Mon Sep 29 08:53:46 UTC 2008

On Mon, Sep 29, 2008 at 10:53:06AM +0300, Anton - Valqk wrote:
> Moring and have a nice week!
> The problems continues.
> It appears that this has somethind to do with the xl,fxp,atapci cards.
> On friday evening when I had hw access to the machine I've pulled out
> the power of one of the disks
> and remove rl0. The situation was absolutely the same! timeouts and
> timeouts again....
> After seeing this isn't helping I've patched my kernel with
> http://freenas.svn.sourceforge.net/viewvc/freenas/branches/0.69/build/kernel-patches/ata/files/patch-ata.diff?view=markup
> this patch and tried increasing the timeout to 10 then to 15 then to 25
> - nothing helped.
> I got crazy and pulled of my home movie station (PIII 1ghz, 384ram,
> via(I think chipser) - I'll post new dmesg here).
> I've moved the disks (only 4 of the as I wasn't using the fitfth) and
> plugged xl0, fxp0 and promise card in the new machine.
> It started just fine and seemed to work while.... I've started to get
> the *bad* timeouts again!
> F***!!! I saw that the timeout of the tunable sysctl is 5 and increased
> it to 15 but still on heavy (read mythtv scan about 300G media files and
> other stuff) and 3-4 fetches fetching online radios) ... so I think is
> has something to do with the promise card.

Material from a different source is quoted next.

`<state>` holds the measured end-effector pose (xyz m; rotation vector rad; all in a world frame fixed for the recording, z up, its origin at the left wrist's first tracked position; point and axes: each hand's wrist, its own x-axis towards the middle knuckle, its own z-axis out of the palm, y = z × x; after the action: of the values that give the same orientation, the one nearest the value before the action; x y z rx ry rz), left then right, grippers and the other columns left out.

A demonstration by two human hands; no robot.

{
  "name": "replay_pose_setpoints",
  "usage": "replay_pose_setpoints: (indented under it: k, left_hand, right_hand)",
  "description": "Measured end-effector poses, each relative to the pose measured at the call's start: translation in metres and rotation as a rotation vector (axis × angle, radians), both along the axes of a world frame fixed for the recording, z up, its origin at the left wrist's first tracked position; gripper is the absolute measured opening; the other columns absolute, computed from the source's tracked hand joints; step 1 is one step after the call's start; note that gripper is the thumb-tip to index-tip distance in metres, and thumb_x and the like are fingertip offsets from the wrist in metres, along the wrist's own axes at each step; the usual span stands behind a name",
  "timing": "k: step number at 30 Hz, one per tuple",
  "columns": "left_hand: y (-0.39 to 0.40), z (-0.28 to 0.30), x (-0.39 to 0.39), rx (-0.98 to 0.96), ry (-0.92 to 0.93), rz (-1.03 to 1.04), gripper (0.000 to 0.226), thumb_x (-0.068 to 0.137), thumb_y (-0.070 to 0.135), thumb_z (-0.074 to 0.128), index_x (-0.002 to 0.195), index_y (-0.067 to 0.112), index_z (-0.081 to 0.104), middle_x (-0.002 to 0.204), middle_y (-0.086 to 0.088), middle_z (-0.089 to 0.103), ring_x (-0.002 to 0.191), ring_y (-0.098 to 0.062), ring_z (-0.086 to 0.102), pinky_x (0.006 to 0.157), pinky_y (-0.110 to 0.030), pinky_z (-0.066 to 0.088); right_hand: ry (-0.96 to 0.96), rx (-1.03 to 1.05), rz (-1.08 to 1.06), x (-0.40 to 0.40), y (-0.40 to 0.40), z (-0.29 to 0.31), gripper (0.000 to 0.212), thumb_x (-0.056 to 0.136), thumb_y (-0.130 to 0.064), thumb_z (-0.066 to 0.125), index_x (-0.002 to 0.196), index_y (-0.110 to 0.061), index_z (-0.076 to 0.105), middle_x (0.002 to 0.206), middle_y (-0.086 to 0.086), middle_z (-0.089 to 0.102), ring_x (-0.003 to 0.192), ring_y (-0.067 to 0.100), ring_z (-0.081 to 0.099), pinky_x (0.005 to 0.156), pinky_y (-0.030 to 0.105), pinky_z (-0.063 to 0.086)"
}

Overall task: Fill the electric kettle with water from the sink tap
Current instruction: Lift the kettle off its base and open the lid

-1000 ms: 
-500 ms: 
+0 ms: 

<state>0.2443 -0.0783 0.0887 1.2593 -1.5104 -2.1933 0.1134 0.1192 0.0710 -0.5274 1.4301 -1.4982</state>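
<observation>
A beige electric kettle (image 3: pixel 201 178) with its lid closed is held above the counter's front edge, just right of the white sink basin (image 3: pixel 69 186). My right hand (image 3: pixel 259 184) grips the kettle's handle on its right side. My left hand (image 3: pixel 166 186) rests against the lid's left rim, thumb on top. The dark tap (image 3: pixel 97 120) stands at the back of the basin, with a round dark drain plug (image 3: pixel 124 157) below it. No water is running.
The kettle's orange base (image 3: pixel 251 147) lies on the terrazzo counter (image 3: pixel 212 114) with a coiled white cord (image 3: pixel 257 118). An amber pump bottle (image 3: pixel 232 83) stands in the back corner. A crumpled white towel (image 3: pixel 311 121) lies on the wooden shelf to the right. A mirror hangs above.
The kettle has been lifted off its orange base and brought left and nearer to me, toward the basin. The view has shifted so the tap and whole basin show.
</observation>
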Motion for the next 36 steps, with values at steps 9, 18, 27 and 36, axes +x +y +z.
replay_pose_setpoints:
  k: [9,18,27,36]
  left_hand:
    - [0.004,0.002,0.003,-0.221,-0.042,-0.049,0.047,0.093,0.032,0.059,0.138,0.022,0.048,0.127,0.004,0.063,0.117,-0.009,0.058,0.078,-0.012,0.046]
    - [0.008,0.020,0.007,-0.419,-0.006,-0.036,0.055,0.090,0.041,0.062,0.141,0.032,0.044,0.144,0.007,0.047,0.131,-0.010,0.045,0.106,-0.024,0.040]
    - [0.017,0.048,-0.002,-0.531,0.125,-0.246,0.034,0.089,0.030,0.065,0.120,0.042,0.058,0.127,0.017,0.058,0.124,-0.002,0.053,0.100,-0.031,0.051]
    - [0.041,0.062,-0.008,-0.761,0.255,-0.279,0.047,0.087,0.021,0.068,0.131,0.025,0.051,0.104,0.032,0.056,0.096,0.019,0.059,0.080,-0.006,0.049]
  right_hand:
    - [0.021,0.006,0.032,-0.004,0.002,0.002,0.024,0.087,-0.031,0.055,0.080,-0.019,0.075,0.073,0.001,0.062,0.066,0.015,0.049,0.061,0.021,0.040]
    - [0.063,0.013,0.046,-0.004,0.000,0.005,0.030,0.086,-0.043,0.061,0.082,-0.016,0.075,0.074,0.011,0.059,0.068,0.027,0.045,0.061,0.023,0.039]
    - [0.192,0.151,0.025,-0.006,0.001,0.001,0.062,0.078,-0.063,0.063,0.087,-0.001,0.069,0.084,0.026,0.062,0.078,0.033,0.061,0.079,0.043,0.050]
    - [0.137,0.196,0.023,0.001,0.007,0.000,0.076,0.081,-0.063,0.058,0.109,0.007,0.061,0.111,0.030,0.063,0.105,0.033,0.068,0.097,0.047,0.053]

The patch you're trying for FreeNAS does not guarantee success (I
thought I outlined this in my Wiki, but maybe I should put it in bold).
It helps for some people, which indicates that their disks are taking
longer than 5 seconds to perform some internal operations.  Your problem
is of quite a different nature.  You're being plagued with a multitude
of problems.

> Oh yes, I've also got
> Sep 28 21:32:47 azimud kernel: xl0: transmission error: 90
> Sep 28 21:32:47 azimud kernel: xl0: tx underrun, increasing tx start
> threshold to 120 bytes

This is a completely different issue, and is commonly seen on xl(4)
cards.  I know because I used to deal with this caveat on my xl-based
servers many years ago.  You might see this message a few times as it
increases the RX and TX byte buffers accordingly.

> because these problems drives me tooo mad! I simply want a working machine,

Your motherboard lacks an APIC for starters, which means lots of devices
are going to share a single IRQ.  There's no guarantee your motherboard
is at all stable/reliable either; so far the evidence points to it being
too overloaded, or flaky.

There's also the issue of bus mastering, although I'm not sure if this
could cause the problems seen with the Promise card.

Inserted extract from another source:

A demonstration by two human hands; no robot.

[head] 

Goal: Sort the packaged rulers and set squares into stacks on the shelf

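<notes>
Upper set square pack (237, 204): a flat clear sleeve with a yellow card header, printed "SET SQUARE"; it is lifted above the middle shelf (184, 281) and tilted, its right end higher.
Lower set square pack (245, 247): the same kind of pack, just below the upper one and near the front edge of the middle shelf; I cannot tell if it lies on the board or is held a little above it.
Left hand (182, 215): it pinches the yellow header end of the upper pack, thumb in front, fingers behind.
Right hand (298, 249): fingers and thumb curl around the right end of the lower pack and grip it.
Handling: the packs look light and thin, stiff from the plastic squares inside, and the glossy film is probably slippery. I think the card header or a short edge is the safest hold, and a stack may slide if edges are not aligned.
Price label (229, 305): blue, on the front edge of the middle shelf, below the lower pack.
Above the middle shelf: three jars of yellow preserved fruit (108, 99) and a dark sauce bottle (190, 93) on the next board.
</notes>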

Additionally, you're using rl(4) and xl(4).  The rl(4) man page is
indicative of engineering mistakes by Realtek, and xl(4) is older, but
should still work.  fxp(4) (e.g. Pro/100 S) is reliable and still
occasionally used, but has been superseded by em(4) -- Intel, AFAIK,
does not sell fxp-based chips any longer.  In fact, I think the Pro/1000
PT cards cost less than what you might find a Pro/100 S card for.

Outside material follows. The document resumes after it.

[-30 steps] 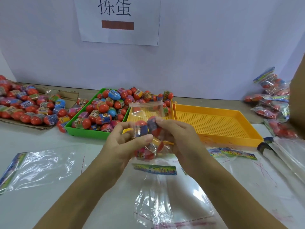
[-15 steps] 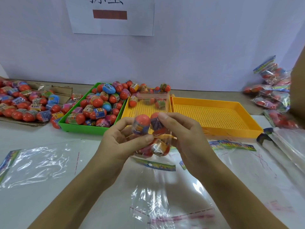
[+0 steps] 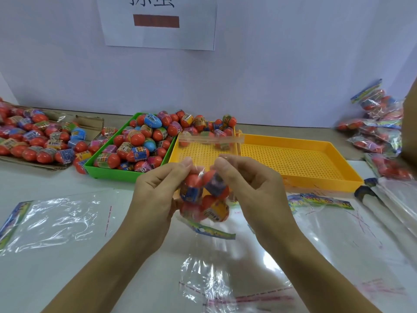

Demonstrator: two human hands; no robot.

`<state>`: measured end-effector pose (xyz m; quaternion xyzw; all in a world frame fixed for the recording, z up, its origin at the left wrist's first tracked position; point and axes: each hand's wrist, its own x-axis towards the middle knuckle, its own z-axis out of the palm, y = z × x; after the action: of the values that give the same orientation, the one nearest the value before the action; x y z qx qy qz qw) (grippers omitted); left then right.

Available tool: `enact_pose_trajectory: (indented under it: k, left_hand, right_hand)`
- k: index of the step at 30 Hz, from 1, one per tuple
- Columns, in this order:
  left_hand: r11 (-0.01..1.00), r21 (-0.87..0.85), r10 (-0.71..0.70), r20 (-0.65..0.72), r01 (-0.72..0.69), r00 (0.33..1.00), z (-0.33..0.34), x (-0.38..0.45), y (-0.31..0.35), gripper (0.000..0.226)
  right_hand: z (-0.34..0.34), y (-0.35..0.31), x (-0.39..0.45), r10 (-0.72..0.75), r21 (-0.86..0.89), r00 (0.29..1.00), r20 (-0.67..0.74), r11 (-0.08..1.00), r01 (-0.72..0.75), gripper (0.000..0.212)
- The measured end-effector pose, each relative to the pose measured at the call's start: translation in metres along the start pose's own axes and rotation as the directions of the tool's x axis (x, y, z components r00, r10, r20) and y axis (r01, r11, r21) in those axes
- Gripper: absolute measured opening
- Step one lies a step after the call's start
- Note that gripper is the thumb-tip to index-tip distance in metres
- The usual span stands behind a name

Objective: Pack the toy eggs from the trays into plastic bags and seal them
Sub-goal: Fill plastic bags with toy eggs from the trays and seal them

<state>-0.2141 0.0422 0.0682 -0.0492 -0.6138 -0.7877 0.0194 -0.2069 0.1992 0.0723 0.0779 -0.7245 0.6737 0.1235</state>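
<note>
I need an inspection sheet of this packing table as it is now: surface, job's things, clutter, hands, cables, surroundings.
Surface: white table, with empty plastic bags lying flat on it.
Job's things: green tray heaped with toy eggs; yellow tray bare; bag of eggs held above the table, its top open.
Clutter: cardboard with more eggs at left; filled bags piled at right.
Hands: left hand and right hand both grip the bag of eggs.
Cables: nothing seen.
Surroundings: white wall with a paper sign.
</note>
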Motion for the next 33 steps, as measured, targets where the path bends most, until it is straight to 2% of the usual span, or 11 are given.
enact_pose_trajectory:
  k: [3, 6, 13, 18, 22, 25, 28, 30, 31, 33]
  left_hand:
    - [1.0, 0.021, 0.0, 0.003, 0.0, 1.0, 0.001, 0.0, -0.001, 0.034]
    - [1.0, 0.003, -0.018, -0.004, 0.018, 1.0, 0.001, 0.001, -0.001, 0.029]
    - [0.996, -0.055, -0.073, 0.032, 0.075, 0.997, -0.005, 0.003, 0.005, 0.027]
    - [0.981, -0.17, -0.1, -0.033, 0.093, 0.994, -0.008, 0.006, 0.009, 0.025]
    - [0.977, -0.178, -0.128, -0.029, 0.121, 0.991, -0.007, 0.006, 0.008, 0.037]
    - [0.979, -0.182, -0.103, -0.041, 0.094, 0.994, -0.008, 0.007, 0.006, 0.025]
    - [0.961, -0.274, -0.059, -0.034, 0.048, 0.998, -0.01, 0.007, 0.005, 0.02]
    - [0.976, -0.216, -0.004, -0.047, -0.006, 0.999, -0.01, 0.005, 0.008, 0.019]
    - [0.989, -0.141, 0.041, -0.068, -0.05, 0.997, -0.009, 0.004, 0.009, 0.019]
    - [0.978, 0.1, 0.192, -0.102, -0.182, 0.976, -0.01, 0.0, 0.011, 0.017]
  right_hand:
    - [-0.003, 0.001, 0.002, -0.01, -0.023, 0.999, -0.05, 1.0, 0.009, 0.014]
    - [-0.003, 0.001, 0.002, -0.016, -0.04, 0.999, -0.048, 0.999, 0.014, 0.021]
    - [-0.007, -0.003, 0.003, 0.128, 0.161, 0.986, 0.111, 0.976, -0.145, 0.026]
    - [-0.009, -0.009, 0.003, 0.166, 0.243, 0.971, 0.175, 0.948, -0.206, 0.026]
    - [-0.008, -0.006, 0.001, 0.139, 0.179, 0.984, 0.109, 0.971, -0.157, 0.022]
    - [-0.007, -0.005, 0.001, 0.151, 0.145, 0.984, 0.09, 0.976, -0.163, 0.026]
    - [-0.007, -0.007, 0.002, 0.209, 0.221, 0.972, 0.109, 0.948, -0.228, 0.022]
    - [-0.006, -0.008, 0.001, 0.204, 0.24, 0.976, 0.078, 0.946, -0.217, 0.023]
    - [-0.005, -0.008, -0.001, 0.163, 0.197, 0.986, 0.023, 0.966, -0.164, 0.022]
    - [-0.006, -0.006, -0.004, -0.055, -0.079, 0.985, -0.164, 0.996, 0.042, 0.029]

You might start by disabling features in your BIOS (specifically any
on-board chips which you don't use, e.g. USB, unused PATA ports, etc).
This can free up IRQs, and depending upon how your motherboard shares
IRQs with certain PCI levels (e.g. PCI-A through PCI-D), you might be
able to find a good configuration where each card is on a separate IRQ.

> I'm going to pull of the xl0 and promise card from this machine (use
> integrated ide controllers) and another fxp because seems that fbsd now
> has problems and with xl's (Which reminds me for the 4.X - it used to
> work perfectly with xls rls fxps... but that's another topic...anyways).

I'm sorry to tell you, but 4.x had the same issues with xl(4) as you're
reporting.  It's dependent upon the amount of network I/O you put
through the card.

> If that doesn't help I'll be forced to migrate to linux :(...

And what's wrong with that?  There is absolutely no shame in using a
different operating system.  I do not know why people seem to think that
FreeBSD "does everything and does it better than <other OS>".  This is
flat out untrue.  I often wonder what makes people think that in the
first place.

I remind people of this quite often: use whatever tool/OS gets the job
done for you.  If you run into problems with one, and the amount of
effort it's taking to work around or solve the problems isn't worth it,
go with something else.

> Because I'll have free machine with the problematic promise ultra133
> controller and two disks in it, I can provide a serial console to this
> machine is anyone is interested in debugging this issue.... anyone?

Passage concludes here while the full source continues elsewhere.